Skip to main content

Overview

This tutorial walks you through creating your first data view in Pylar. You’ll learn how to join data from multiple sources—Snowflake, HubSpot, and Salesforce—into a unified view that an AI agent can use to answer complex business questions.

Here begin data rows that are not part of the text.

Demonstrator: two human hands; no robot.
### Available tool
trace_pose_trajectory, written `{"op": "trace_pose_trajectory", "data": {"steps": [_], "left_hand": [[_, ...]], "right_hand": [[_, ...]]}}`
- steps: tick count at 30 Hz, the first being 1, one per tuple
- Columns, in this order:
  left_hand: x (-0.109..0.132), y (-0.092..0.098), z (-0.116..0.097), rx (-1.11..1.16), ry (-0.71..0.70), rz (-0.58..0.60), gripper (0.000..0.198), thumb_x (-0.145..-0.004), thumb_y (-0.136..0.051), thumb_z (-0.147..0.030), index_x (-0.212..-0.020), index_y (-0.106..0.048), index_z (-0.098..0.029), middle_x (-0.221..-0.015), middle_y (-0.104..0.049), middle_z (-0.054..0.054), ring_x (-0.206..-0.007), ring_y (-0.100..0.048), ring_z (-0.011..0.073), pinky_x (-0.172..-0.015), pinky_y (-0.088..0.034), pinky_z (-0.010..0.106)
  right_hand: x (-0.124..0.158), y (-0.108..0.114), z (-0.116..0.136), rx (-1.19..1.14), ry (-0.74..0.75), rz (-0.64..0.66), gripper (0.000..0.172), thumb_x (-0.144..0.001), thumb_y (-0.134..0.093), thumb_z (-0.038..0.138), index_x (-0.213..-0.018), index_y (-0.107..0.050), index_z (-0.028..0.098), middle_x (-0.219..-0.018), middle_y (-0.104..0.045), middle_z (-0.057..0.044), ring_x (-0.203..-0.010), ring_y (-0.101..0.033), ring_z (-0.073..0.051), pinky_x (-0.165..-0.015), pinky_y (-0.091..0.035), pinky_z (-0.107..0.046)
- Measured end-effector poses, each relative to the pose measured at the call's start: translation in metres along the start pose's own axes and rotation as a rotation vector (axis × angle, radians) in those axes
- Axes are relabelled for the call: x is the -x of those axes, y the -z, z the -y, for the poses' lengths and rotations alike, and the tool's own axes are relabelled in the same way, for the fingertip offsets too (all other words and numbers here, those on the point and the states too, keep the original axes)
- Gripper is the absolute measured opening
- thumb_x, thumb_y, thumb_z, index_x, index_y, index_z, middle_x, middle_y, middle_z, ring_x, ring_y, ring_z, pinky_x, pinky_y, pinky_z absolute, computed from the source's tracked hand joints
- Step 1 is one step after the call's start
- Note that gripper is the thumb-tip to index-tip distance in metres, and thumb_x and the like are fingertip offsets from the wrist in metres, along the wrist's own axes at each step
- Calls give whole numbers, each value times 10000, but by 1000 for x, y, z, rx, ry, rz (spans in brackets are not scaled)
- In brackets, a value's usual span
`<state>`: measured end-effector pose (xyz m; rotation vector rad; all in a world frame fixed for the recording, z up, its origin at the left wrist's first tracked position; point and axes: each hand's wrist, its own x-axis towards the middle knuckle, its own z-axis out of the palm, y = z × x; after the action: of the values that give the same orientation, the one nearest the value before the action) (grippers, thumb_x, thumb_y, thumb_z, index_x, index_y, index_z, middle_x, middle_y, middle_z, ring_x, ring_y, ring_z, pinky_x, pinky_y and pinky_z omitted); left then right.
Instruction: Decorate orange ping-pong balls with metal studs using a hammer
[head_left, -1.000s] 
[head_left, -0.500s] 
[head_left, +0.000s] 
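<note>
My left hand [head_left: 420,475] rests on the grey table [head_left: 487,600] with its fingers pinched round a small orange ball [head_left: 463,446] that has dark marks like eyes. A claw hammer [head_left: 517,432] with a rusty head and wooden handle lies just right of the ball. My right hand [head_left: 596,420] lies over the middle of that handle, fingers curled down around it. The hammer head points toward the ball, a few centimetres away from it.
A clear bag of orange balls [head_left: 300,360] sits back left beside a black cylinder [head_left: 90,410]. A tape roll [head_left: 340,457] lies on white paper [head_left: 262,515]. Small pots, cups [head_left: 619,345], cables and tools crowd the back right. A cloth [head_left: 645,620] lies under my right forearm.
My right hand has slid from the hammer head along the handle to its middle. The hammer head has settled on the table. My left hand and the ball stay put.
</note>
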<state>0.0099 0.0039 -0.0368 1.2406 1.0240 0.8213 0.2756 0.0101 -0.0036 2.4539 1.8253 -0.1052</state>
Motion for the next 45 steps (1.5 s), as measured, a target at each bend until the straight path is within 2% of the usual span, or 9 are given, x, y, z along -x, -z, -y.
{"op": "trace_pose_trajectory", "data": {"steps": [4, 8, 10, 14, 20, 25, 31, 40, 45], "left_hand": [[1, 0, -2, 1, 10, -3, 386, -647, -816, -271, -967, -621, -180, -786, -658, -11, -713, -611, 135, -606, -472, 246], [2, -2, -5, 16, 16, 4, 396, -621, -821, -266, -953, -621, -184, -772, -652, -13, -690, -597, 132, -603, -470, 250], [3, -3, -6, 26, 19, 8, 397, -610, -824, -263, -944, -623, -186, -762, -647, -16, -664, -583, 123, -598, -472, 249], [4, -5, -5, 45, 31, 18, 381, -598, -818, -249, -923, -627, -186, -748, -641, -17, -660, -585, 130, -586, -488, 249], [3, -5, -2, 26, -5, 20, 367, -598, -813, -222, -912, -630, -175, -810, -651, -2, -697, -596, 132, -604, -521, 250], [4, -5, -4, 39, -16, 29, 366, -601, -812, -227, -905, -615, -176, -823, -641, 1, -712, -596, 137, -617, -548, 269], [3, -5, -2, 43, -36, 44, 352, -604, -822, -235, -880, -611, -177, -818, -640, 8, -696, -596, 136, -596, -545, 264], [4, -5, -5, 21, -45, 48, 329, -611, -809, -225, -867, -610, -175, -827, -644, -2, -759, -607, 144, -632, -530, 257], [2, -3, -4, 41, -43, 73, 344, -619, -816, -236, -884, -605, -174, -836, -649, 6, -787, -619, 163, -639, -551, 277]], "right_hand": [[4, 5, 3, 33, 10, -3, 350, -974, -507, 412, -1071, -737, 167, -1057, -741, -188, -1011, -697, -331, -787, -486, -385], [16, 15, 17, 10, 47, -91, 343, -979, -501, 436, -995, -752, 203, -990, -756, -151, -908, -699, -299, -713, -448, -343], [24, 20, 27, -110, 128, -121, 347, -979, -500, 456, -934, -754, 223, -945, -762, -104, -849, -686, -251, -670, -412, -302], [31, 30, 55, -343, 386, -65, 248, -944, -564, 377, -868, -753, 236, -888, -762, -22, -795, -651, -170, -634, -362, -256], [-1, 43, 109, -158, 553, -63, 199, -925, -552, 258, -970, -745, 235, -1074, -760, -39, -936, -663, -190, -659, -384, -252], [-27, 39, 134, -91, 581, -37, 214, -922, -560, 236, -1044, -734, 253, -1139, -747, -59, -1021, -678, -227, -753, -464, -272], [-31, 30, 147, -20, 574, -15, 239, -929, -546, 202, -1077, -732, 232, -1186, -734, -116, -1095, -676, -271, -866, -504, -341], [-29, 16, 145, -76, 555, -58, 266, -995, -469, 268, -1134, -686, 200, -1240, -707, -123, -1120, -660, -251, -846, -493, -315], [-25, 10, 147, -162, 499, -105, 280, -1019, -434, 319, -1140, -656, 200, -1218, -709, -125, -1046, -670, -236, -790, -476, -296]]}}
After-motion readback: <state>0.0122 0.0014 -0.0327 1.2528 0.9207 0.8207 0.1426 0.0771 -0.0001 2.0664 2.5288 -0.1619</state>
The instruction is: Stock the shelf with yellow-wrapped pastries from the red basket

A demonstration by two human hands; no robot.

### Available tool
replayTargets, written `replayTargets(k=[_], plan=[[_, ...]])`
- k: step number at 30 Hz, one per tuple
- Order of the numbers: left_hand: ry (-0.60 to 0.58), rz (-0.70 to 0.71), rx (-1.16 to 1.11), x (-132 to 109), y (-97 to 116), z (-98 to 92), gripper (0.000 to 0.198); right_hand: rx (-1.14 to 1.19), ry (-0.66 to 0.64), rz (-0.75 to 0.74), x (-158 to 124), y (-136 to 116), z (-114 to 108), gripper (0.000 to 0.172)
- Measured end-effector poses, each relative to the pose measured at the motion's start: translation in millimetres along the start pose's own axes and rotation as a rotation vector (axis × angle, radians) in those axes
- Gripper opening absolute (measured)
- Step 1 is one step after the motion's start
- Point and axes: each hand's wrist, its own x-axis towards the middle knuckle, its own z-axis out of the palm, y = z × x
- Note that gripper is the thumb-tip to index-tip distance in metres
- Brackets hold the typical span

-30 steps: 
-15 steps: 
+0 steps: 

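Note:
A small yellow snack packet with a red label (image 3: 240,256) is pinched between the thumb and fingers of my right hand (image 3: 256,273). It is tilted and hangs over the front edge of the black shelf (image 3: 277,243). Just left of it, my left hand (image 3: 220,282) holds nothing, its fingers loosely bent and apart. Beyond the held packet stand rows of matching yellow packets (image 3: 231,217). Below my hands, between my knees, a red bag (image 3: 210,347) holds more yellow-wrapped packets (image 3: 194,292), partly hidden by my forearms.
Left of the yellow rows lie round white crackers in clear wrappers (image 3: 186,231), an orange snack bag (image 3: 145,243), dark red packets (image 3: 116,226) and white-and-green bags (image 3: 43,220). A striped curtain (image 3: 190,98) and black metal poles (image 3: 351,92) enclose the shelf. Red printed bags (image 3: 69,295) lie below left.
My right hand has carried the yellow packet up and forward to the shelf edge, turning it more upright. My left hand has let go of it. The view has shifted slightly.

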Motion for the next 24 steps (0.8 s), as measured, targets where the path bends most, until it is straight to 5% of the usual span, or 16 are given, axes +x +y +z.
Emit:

Use Case: Customer 360 View

We’ll create a Customer 360 View that combines:
  • Customer transaction data from Snowflake
  • Marketing engagement data from HubSpot
  • Sales pipeline data from Salesforce
This unified view will enable an AI agent to answer questions like:
  • “What’s the total revenue for customers who engaged with our Q4 campaign?”
  • “Show me customers who have deals in Salesforce but haven’t made a purchase yet”
  • “Which HubSpot contacts have the highest lifetime value in Snowflake?”

Prerequisites

Before you begin, ensure you have:
  • ✅ A Pylar account with access to create views
  • ✅ Active connections to:
    • Snowflake (with transaction data)
    • HubSpot (with marketing engagement data)
    • Salesforce (with sales pipeline data)
  • ✅ A project created in Pylar to organize your views
If you haven’t connected your data sources yet, check out the Making Connections section to set them up first.

Step 1: Create a New View

  1. Navigate to your project in the Pylar dashboard
  2. Click “Create View” or “New View”
  3. The SQL IDE will appear in the center of your screen

Step 2: Understand the Data Structure

Before writing your query, understand what data you’re working with:

Snowflake Data (Transaction Database)

  • Table: transactions
  • Key Columns: customer_id, transaction_date, amount, product_id

HubSpot Data (Marketing Platform)

  • Table: contacts
  • Key Columns: contact_id, email, campaign_engagement, last_contacted

Salesforce Data (CRM)

  • Table: opportunities
  • Key Columns: account_id, opportunity_name, stage, amount, close_date
The exact table and column names may vary based on your specific setup. Adjust the query to match your actual schema.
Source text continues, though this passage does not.